Synchronize browsers used by WPT CI and results collector

jugglinmike commented 6 years ago

In our OKR document for Q1 2018, the following text was listed as a KR of the priority-2 objective titled, "web-platform-tests continuous integration is reliable and useful":

wpt CI runs the same experimental browsers as the dashboard

The intent behind this isn't clear, and the acceptance criteria are also somewhat vague. Here's where we stand and where we're headed on the results collection front:

Browser	WPT CI	wpt.fyi (today)	wpt.fyi (soon)
Chrome	Dev	64	Stable & Dev
Edge	n/a	15	15
Firefox	Nightly	59	Stable & Nightly
Safari	n/a	11	11

Since no one is running experimental builds of Safari or Edge, I think it's safe to say those browsers are not relevant for this goal.

The WPT CL process has long run Chrome's "dev" channel, but it's only thanks to @hexcles recent efforts that failures are actually visible.

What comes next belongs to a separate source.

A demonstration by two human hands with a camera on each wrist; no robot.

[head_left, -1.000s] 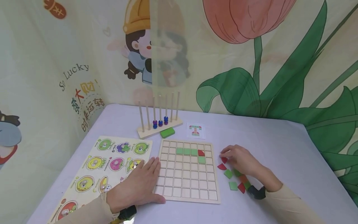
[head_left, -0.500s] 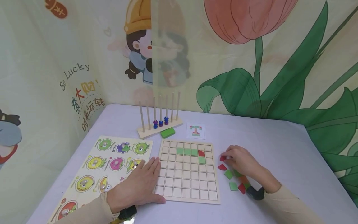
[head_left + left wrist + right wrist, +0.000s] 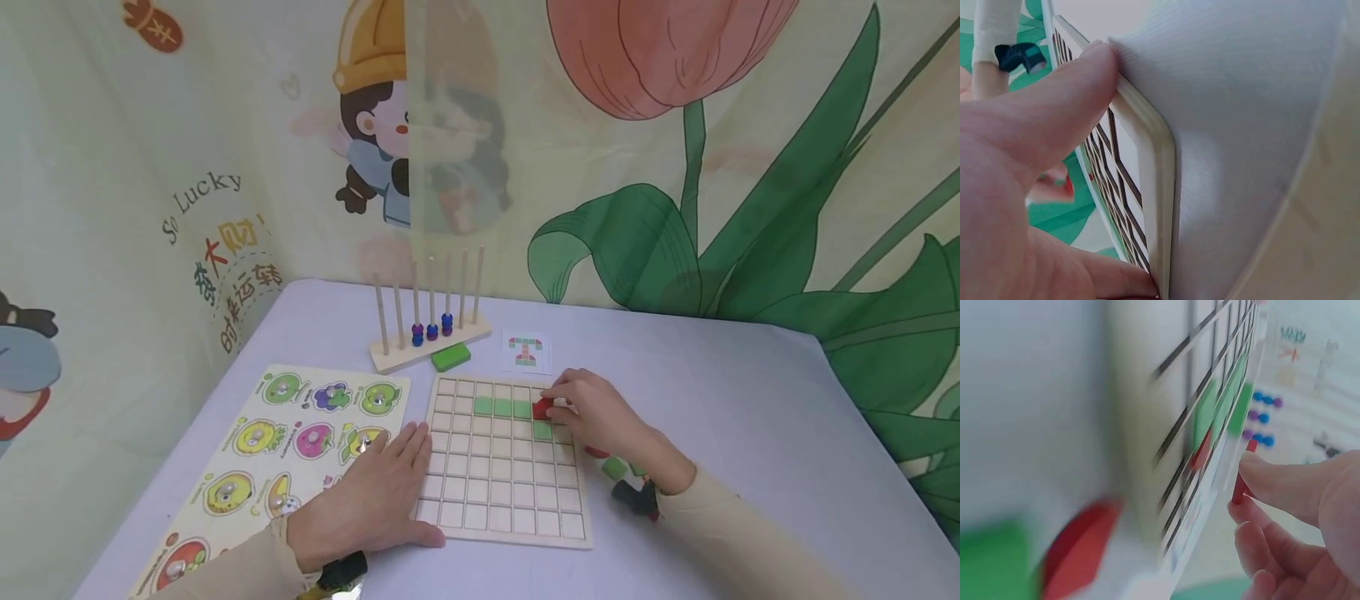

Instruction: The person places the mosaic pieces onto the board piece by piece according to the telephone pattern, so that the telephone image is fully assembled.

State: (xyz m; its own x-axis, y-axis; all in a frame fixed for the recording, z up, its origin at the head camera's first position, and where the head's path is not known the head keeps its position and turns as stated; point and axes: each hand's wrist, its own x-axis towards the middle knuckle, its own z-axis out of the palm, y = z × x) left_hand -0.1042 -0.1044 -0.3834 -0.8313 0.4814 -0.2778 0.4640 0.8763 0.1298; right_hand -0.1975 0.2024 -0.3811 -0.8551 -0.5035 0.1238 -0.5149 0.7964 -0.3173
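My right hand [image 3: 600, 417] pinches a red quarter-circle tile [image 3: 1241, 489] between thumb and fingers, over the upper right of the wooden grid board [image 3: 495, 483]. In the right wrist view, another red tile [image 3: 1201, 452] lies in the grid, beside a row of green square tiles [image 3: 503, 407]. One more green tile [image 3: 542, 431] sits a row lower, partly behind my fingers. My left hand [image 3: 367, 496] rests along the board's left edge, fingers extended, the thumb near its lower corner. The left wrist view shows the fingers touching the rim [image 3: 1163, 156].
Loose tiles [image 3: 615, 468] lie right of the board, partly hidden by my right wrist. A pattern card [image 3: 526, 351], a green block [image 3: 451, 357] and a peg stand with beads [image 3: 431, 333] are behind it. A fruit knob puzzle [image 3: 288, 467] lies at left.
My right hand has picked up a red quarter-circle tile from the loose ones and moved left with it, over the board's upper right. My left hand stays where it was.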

Once this project is collecting results from the experimental builds of Chrome and Firefox (see gh-388 and gh-521), it seems like we will have reached this goal.

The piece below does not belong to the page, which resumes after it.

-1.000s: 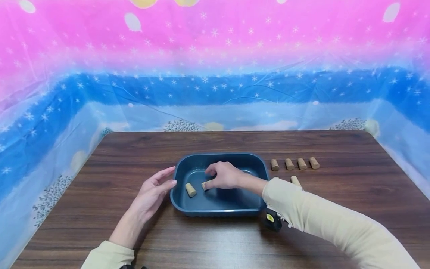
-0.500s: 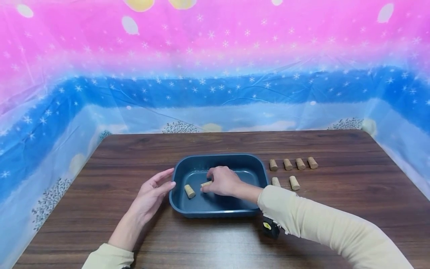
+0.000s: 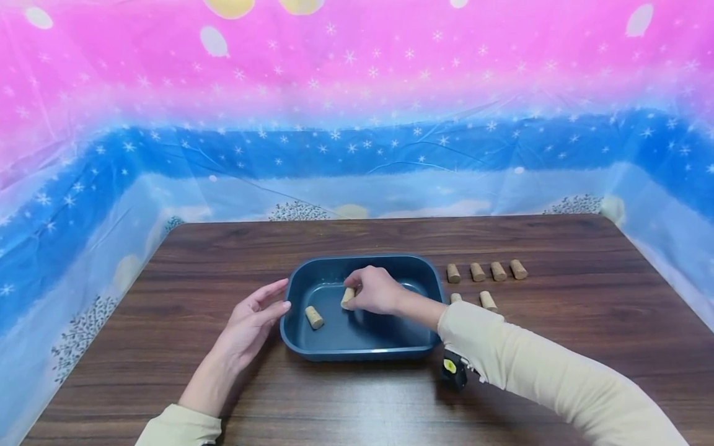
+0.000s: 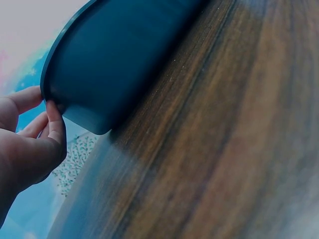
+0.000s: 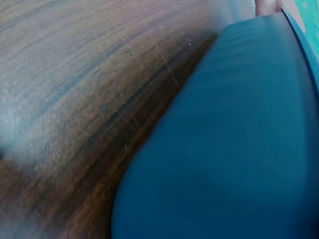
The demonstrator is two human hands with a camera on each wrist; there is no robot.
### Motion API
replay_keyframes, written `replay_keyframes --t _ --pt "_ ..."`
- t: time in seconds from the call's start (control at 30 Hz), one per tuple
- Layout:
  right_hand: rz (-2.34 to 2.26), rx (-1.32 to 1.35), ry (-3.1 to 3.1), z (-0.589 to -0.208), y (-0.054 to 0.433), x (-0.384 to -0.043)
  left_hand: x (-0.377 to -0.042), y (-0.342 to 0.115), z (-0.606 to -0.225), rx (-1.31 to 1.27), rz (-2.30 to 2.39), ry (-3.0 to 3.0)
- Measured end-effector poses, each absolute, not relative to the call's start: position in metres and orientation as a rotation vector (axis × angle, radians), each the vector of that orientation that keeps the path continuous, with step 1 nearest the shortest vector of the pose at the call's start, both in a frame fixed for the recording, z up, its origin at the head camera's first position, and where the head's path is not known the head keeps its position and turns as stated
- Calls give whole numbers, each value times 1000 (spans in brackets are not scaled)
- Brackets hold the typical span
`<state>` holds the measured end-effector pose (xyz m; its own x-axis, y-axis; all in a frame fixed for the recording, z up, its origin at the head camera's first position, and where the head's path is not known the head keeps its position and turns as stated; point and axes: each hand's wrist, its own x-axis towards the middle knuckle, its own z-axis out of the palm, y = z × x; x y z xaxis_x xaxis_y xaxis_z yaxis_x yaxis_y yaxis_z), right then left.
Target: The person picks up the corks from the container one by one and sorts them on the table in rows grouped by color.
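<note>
My right hand [image 3: 378, 291] reaches into a dark blue rectangular tub [image 3: 362, 351] and pinches a cork [image 3: 348, 298] between thumb and fingers, close over the tub's floor. Another cork [image 3: 314, 317] lies in the tub to the left of it. At the tub's left end, my left hand [image 3: 248, 321] touches the rim with thumb and fingertips. The left wrist view shows that hand [image 4: 32, 137] against the tub's outer wall [image 4: 114, 55]. In the right wrist view the tub's side [image 5: 219, 139] fills much of the frame, and the cork is hidden.
Several darker corks [image 3: 477, 272] stand in a row on the wooden table [image 3: 334, 402], right of the tub. Nearer, two lighter corks, one partly behind the sleeve [image 3: 502, 337], include a cork [image 3: 488, 301]. A patterned cloth [image 3: 357, 148] hangs around the table.
My right hand has tilted the pinched cork from lying flat to more upright and drawn it slightly right. The left hand stays at the tub's rim.
</note>
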<state>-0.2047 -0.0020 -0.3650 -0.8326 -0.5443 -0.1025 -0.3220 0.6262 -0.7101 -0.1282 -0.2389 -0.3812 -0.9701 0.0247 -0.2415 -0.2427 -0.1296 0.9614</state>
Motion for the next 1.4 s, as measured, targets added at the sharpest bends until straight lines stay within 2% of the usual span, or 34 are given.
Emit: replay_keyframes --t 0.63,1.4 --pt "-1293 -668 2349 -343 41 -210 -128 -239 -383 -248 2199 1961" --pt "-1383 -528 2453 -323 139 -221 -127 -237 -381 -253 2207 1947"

@foolip can you weigh in on this?

foolip commented 6 years ago

I think it would be valuable to ensure that the configuration for Chrome and Firefox are as similar as possible or even identical on wpt.fyi running infra and Travis, that will help towards https://github.com/w3c/web-platform-tests/issues/7475.

So, what are our options for making this true, short of having Travis use the same infra behind the scenes and just waiting, or replacing Travis outright?

Agree to punt on Edge and Safari until we have a CI solution for them.

jugglinmike commented 6 years ago

Our options depend on how widely you define the term "configuration". That might include:

Process level
- Browser version (for F/OSS browsers)
- Command-line flags
- Environment variables
- WebDriver version
- WebDriver flags
System-level
- Browser version (for closed-source browsers)
- Network configuration (e.g. SSL support, hosts file entries)
- Display configuration
- System fonts
- Shared libraries (e.g. .sos and .dlls)

The more similar, the better, but there's a trade-off between parity and the complexity used to achieve it.

If we limit ourselves to "process-level", we could address this today by manually maintaining duplication in the scripts for the two projects. We could maybe go a step further and define an "automation mode" for the WPT CLI which enables all the configuration we're interested in (perhaps also disallowing any additional flags). I'd need to run that by @jgraham before claiming that to be a workable solution, though.

If we want more parity, then manually maintaining synchrony starts to seem onerous. (As requested, I'll ignore the possibility of relying on the same results collection service from both projects,)

We could define a separate repository with system-level configuration scripts. A tool like Puppet or Ansible could be used during setup for CI jobs and for the results collector. We have a proof-of-concept for this in the system we're currently using to collect results.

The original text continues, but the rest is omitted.